WHAT TO WORK ON: Exercise in exact copying: restate word for word only the lines below from the one containing "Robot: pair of" through the one containing "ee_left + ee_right", omitting any pictures.

Dataset records:
┄┄┄┄┄┄┄┄┄┄

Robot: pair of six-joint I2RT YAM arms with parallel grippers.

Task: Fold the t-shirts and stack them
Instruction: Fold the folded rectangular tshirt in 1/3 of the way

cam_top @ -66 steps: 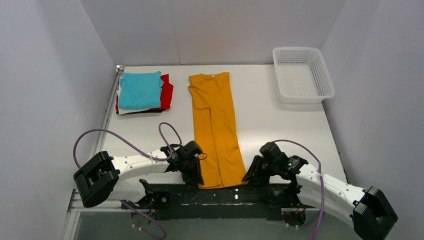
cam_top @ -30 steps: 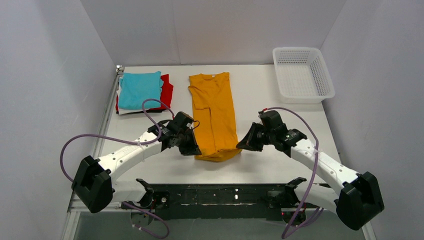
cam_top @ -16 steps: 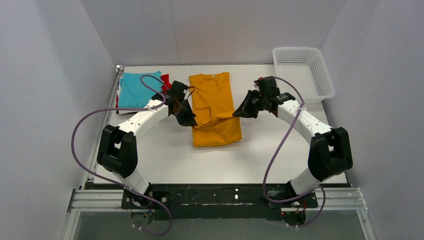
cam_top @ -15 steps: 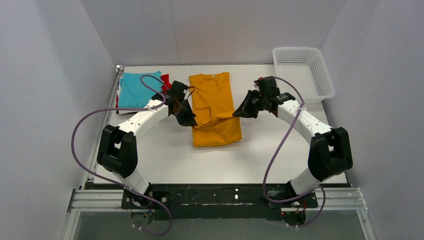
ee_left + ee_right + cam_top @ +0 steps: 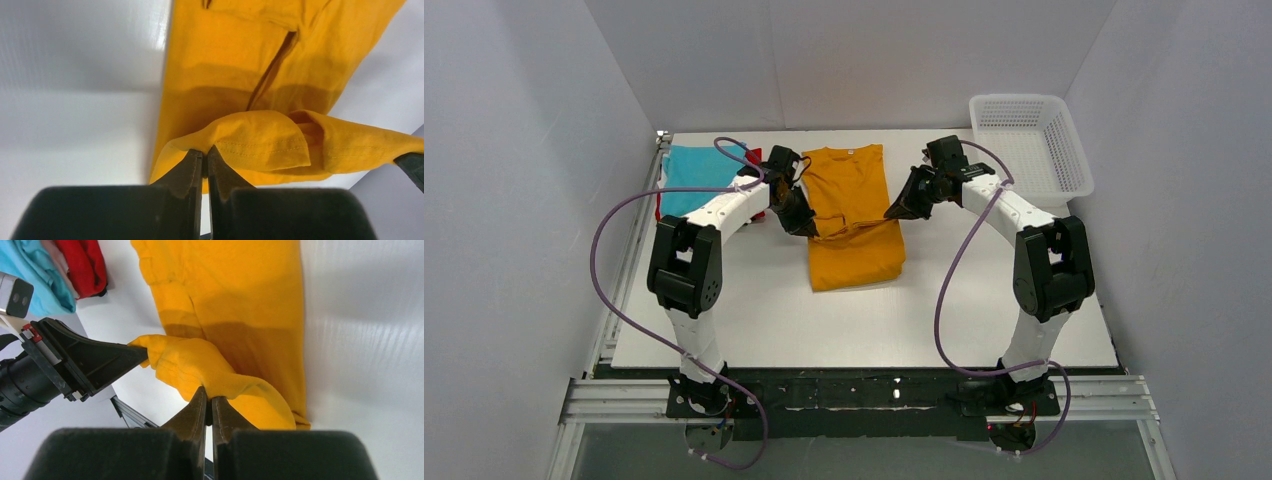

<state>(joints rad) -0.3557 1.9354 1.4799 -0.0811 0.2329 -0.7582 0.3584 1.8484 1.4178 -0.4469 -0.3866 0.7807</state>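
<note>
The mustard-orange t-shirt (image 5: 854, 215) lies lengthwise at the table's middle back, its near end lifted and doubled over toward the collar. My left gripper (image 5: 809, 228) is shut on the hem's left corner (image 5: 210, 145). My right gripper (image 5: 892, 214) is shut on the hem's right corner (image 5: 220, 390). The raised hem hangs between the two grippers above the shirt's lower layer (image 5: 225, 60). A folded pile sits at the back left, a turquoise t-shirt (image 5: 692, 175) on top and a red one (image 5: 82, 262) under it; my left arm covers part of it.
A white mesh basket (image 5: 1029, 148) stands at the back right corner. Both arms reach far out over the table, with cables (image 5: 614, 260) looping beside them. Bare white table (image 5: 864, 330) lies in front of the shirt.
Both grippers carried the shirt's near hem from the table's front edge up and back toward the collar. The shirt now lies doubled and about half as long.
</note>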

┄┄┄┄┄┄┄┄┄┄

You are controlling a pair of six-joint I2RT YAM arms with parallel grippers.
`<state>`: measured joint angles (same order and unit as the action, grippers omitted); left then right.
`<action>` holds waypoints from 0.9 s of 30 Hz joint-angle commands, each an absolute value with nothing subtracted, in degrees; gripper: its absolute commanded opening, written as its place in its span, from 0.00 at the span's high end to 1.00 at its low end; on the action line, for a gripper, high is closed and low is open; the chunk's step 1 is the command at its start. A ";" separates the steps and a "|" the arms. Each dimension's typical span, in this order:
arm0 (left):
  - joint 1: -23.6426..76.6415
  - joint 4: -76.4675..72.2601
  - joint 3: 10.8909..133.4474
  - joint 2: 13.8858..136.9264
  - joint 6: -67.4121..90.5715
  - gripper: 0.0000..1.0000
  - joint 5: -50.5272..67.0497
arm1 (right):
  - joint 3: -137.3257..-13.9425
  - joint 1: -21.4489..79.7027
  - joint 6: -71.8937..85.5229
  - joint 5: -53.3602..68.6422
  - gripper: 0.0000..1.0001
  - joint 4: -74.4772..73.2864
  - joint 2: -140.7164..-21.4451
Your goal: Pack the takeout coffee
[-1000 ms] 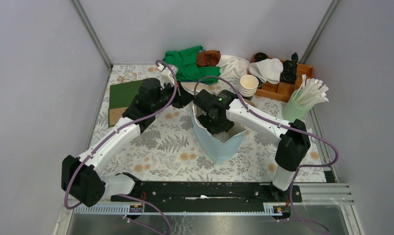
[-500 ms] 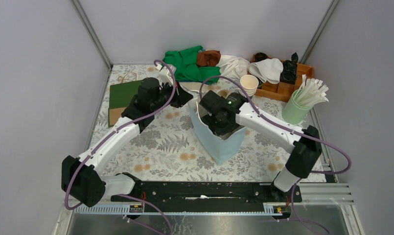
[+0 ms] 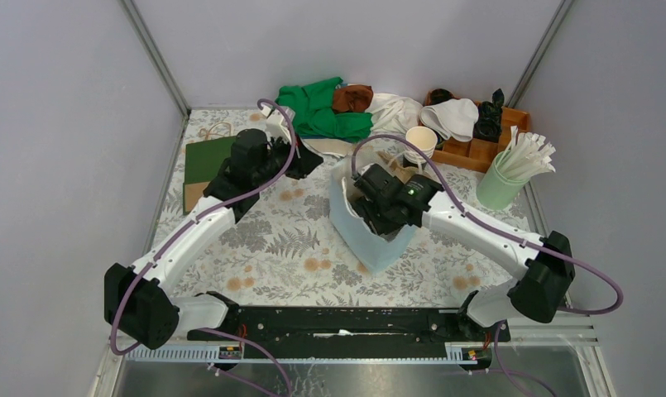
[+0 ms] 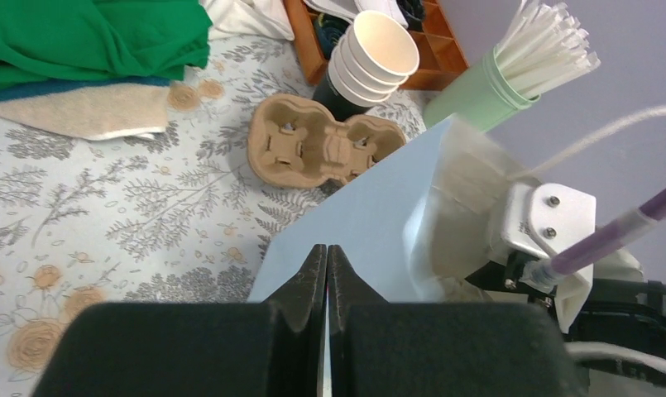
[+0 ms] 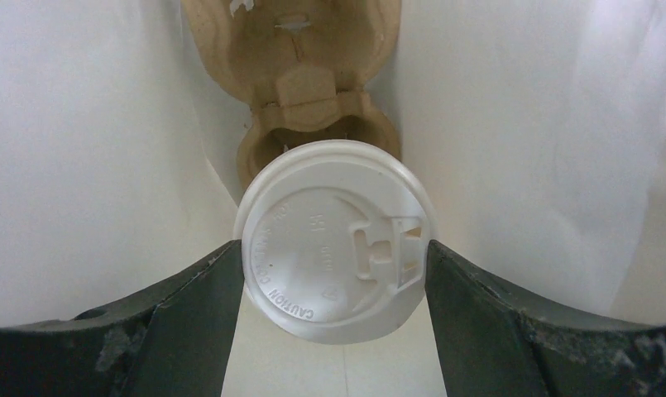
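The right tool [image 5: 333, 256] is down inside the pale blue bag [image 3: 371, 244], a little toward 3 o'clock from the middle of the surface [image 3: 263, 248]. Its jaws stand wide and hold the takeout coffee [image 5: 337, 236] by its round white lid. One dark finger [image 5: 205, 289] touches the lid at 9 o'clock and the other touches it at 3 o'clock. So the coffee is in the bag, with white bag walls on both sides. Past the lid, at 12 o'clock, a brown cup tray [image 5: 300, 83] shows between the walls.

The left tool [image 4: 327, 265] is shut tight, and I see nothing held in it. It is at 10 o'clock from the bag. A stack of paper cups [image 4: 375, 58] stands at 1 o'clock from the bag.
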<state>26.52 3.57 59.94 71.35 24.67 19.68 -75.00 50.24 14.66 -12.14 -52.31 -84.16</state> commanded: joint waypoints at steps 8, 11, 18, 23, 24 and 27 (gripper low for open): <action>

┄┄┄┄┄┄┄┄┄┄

ANSWER SPACE:
Robot: pair of six-joint I2RT YAM arms with parallel grippers.

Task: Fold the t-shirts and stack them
Instruction: Fold the folded rectangular tshirt in 1/3 of the way

cam_top @ -66 steps: 
cam_top @ -30 steps: 
cam_top @ -16 steps: 
cam_top @ -15 steps: 
ee_left + ee_right + cam_top @ +0 steps: 

Here is where the answer stops.